__AIM OF THE EXERCISE__
Find how many lines of the records below contain the word "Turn" and write that number by itself.

__SUPPLIED RECORDS__
┏━━

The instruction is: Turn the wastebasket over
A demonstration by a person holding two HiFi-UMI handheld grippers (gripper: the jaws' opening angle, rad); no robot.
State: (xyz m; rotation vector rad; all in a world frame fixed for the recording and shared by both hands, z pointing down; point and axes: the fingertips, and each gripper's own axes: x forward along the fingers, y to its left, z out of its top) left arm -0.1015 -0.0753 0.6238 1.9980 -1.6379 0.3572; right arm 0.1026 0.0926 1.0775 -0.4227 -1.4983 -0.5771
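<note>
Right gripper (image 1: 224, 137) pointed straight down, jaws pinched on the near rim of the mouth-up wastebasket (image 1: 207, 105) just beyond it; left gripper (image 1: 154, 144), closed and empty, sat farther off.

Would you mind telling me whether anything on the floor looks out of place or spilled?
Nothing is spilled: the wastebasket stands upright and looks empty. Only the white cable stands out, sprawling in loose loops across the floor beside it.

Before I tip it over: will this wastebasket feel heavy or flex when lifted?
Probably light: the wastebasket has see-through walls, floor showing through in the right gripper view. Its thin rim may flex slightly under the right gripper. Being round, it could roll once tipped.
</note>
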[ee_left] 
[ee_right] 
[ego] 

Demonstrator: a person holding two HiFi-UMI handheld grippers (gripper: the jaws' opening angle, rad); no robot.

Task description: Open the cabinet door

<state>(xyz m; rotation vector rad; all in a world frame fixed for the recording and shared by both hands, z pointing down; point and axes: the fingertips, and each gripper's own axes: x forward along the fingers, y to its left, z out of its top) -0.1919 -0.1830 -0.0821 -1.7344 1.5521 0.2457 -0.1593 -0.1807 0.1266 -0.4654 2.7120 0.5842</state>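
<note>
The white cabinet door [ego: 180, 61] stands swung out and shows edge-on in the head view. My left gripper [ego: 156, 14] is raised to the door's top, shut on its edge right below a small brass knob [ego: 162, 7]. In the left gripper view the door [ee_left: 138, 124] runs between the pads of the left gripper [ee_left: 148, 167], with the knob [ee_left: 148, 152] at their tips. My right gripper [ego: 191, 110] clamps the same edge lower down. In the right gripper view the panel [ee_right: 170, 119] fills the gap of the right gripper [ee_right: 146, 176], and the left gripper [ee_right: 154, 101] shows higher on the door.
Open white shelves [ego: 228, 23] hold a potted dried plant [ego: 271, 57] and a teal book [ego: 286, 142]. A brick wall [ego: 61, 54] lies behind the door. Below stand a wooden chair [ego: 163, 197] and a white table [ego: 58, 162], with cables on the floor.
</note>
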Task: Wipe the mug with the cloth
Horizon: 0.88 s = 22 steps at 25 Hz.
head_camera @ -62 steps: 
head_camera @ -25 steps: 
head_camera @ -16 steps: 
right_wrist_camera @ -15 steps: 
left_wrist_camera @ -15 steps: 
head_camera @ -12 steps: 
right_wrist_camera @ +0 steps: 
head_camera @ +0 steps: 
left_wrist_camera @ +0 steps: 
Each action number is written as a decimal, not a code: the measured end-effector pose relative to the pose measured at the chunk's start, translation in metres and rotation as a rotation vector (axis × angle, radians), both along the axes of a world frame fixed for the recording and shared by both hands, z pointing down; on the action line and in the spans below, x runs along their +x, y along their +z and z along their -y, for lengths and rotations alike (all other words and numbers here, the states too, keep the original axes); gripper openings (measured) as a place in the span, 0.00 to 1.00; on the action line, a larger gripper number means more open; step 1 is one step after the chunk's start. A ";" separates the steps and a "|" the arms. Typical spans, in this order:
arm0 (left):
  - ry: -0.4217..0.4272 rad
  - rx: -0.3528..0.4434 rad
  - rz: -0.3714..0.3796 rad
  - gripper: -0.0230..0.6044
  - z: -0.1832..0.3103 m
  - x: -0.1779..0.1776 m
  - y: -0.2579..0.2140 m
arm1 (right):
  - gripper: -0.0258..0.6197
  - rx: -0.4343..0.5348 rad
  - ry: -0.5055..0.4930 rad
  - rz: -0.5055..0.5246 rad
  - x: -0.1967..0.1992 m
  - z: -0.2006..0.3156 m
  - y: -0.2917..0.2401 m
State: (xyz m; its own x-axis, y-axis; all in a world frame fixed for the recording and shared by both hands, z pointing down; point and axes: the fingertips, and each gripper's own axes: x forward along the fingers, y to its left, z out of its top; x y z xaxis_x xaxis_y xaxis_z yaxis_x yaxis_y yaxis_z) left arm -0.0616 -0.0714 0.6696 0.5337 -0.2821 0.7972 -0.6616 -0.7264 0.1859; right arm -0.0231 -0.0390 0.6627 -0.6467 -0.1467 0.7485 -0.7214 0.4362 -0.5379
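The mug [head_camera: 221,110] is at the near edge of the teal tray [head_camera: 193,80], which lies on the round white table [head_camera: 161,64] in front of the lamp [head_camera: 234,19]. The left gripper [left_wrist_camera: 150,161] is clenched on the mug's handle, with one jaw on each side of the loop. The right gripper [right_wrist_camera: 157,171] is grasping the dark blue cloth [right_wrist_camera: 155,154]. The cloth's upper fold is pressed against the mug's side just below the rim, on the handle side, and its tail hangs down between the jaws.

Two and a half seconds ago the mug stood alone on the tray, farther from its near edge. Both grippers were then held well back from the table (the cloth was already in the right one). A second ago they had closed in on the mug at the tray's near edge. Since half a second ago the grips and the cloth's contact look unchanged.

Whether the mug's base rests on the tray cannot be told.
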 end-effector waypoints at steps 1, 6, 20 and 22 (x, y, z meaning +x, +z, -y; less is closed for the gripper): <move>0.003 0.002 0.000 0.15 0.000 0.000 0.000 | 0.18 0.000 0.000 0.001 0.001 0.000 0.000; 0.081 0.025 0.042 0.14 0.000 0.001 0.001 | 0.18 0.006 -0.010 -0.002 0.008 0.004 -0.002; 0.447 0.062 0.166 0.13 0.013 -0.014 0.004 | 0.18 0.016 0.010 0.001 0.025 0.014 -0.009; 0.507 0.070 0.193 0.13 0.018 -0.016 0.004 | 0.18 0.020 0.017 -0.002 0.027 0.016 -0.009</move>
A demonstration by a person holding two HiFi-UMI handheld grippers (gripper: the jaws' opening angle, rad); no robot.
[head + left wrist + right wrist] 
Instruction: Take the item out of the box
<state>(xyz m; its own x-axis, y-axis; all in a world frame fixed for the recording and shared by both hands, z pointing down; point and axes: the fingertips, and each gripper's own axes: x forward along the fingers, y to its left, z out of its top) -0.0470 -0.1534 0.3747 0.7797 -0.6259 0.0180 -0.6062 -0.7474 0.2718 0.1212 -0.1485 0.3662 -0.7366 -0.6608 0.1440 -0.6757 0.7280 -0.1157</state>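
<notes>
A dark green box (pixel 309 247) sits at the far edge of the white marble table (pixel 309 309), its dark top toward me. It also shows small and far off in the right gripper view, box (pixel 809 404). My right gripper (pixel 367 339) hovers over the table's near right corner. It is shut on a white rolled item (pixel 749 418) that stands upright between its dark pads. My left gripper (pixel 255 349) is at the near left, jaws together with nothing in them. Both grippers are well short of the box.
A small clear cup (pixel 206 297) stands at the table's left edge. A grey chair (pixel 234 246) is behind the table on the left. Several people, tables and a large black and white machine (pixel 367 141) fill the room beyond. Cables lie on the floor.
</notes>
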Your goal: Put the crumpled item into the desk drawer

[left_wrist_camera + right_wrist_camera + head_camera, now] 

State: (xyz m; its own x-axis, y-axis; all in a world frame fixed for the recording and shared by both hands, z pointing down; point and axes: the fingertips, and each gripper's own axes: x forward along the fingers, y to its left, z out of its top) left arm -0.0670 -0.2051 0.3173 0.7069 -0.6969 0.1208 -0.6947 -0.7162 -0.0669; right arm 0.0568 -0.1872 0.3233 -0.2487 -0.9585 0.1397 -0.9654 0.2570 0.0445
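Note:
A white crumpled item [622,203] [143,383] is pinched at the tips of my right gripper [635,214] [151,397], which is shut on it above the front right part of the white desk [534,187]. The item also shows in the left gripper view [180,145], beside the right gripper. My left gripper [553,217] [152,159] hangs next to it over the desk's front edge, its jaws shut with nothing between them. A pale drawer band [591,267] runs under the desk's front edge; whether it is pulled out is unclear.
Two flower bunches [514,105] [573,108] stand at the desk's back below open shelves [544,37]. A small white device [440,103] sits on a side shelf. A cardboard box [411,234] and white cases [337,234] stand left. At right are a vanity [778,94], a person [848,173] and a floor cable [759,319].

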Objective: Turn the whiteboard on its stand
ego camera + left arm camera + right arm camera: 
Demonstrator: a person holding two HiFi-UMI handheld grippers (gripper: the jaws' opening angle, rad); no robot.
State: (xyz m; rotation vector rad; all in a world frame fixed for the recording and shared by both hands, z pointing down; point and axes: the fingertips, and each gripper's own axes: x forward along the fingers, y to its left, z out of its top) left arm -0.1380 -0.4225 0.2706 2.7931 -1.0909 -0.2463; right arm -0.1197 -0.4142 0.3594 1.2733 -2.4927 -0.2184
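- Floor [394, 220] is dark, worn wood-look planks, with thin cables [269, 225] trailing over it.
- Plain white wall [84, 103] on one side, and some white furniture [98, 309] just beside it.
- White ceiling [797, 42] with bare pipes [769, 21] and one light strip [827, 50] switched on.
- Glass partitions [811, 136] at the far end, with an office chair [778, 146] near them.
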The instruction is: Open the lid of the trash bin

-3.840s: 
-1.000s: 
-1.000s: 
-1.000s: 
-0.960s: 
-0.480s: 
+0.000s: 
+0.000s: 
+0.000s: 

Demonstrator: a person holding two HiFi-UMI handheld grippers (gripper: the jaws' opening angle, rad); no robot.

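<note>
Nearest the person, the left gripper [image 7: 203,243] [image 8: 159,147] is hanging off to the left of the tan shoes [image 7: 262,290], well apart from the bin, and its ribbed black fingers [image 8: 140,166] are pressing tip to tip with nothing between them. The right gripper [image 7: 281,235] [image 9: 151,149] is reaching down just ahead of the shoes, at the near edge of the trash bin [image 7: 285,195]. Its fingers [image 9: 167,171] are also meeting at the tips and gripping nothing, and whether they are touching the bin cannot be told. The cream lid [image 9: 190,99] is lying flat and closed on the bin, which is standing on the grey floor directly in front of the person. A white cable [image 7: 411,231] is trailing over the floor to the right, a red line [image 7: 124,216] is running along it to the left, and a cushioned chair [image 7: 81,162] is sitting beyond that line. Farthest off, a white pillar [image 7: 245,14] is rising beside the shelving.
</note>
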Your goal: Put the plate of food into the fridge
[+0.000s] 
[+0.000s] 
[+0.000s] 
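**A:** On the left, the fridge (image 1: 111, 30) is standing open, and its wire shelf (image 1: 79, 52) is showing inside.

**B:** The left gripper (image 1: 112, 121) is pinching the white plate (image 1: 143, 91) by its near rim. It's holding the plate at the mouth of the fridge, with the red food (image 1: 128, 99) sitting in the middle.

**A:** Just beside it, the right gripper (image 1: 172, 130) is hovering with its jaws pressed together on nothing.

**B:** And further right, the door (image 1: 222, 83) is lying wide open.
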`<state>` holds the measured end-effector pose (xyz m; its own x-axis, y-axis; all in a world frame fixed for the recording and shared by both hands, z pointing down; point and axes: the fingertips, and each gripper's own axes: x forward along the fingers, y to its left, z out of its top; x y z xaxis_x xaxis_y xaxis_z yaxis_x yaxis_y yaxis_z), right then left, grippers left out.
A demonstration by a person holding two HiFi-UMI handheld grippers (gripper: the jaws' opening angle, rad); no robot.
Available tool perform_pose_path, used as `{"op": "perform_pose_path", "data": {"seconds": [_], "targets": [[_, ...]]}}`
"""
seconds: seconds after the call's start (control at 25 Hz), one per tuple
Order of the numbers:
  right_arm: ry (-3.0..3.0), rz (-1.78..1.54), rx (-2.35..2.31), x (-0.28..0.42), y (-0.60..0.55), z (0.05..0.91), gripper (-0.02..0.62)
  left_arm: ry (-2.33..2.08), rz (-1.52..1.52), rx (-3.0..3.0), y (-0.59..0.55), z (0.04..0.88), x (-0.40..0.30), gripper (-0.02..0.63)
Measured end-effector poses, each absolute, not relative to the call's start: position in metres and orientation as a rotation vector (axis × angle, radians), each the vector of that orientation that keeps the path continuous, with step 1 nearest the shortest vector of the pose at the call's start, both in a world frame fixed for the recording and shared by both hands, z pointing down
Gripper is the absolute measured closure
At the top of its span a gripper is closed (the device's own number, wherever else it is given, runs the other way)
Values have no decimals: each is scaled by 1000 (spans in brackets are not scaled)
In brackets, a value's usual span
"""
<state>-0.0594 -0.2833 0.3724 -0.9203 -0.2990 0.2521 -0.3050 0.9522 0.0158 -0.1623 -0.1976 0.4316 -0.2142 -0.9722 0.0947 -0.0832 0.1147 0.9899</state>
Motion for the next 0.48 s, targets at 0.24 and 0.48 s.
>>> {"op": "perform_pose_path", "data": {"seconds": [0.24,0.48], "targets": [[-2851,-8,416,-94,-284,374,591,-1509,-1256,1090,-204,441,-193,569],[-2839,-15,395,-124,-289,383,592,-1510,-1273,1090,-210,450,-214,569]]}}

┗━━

__OUTPUT OF THE EXERCISE__
2